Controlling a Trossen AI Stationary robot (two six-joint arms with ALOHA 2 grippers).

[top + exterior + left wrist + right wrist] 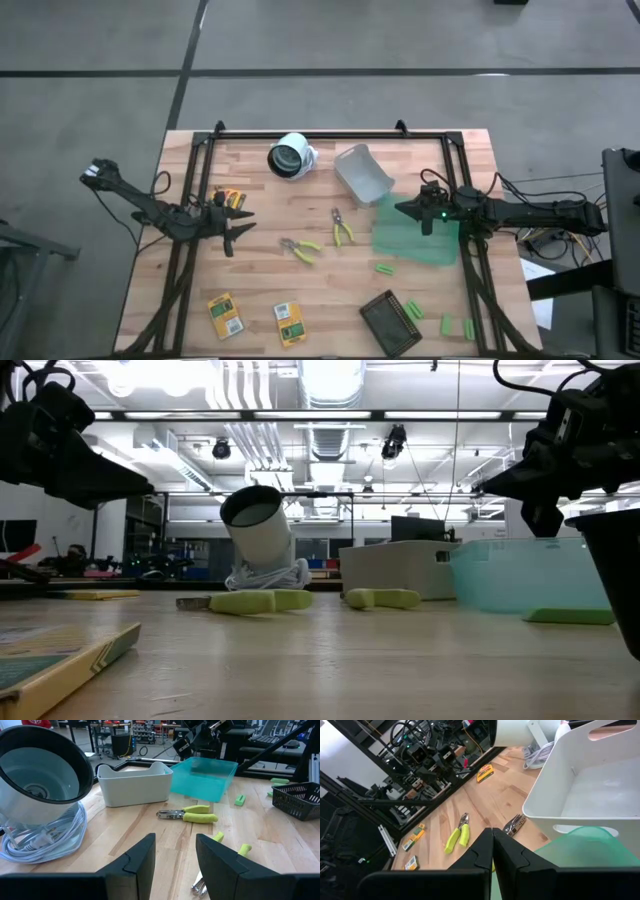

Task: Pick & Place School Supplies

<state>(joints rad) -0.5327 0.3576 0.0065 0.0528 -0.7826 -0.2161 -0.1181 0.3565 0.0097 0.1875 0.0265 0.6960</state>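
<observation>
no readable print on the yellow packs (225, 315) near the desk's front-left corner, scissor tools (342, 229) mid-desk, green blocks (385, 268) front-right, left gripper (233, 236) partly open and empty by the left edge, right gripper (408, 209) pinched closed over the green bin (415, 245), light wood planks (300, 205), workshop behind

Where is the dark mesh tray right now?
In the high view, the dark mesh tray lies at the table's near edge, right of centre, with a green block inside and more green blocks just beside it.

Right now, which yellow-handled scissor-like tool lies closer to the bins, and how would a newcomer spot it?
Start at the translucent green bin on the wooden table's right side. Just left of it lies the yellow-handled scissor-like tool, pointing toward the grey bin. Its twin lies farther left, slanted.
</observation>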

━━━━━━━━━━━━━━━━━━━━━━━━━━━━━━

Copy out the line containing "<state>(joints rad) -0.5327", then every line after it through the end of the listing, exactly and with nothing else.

> **RESPONSE TO THIS TASK**
<state>(joints rad) -0.5327 0.3576 0.0065 0.0528 -0.7826 -0.2161 -0.1181 0.3565 0.0097 0.1875 0.0265 0.6960</state>
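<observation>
no readable print on the yellow packs (225, 315) near the desk's front-left corner, scissor tools (342, 229) mid-desk, green blocks (385, 268) front-right, left gripper (233, 236) partly open and empty by the left edge, right gripper (408, 209) pinched closed over the green bin (415, 245), light wood planks (300, 205), workshop behind

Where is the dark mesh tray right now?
In the high view, the dark mesh tray lies at the table's near edge, right of centre, with a green block inside and more green blocks just beside it.

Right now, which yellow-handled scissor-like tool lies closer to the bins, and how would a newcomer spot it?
Start at the translucent green bin on the wooden table's right side. Just left of it lies the yellow-handled scissor-like tool, pointing toward the grey bin. Its twin lies farther left, slanted.
</observation>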

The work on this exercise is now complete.